14イエスはペトロの家に行き、そのしゅうとめが熱を出して寝込んでいるのを御覧になった。 15イエスがその手に触れられると、熱は去り、しゅうとめは起き上がってイエスをもてなした。 16夕方になると、人々は悪霊に取りつかれた者を大勢連れて来た。イエスは言葉で悪霊を追い出し、病人を皆いやされた。 17それは、預言者イザヤを通して言われていたことが実現するためであった。
「彼はわたしたちの患いを負い、
わたしたちの病を担った。」
奉納祈願
拝領祈願
🌸 分かち合い
山を下り、人々の世界に身を置かれたイエスがなさった二つ目のわざは、異邦人の僕の癒し。「わたしは、イスラエルの失われた羊のところにしか遣わされていない」(マタイ15.24)と言われたイエスが、ユダヤ人があれほど厳しく交わりを禁じ、汚れを身に受けないようにした異邦人に癒しの業を行うとは。まず、神から選ばれたユダヤ人に救いをもたらす、との原理をイエスは最初から破られたのだろうか。福音が異邦人の世界に広がったのは、イエスの復活後のことであり、マタイもそれを承知で、あえてイエスの活動の冒頭にこの出来事を記すのは、イエスが単に原理原則で動くのではなく、目の前に現れた現実に誠実に向き合い、対応する、その現実主義の表れであり、それこそが、神の限りない慈しみの実相であろう。

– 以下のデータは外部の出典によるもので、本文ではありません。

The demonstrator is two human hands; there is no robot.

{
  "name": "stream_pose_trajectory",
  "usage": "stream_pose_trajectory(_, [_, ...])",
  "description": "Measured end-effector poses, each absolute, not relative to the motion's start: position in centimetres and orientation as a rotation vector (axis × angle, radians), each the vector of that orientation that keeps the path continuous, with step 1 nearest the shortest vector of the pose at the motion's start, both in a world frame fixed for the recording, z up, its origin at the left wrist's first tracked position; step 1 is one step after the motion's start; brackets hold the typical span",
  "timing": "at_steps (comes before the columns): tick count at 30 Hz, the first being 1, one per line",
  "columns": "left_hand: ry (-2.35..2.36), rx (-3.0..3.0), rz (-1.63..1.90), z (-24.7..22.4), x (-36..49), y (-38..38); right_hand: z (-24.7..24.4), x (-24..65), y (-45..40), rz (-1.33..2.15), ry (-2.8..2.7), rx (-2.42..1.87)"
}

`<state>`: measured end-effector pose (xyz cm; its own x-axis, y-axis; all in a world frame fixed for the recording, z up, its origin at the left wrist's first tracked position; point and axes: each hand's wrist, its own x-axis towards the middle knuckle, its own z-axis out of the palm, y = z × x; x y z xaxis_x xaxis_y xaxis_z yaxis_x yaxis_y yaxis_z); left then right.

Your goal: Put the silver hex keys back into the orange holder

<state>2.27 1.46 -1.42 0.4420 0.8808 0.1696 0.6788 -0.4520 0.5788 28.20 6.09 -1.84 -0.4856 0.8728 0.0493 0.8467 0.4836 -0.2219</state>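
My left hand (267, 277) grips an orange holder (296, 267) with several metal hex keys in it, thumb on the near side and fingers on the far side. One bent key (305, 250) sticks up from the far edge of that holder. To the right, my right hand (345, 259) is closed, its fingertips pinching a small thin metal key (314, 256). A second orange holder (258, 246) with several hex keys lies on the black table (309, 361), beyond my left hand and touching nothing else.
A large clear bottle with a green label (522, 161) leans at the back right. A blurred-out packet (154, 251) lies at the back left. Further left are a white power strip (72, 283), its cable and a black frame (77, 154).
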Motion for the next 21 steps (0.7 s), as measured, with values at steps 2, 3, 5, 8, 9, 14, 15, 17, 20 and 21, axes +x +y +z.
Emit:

百人隊長と言えば、たとえ小隊の長であっても、部隊に属する者を思うままに動かすことのできる権限の持ち主である。その彼が、自分の片腕ともいうべき人間の病の前に、どうすることもできない無力を感じている。頼みの綱とも言うべき、自分たちの支配下にあるユダヤ人の男、イエスに恥を忍んで近づく。イエスは、それをイスラエルの中にも容易に見ることのできない「信仰」と称揚するが、誇り高いローマ人にとっては、できることなら避けたい、一種の屈辱、最後の賭けだったのかもしれない。
イエスは言われる、「わたしが行って、いやしてあげよう」。神の慈しみは、そのようなものであることを心に刻もう。(S.T.)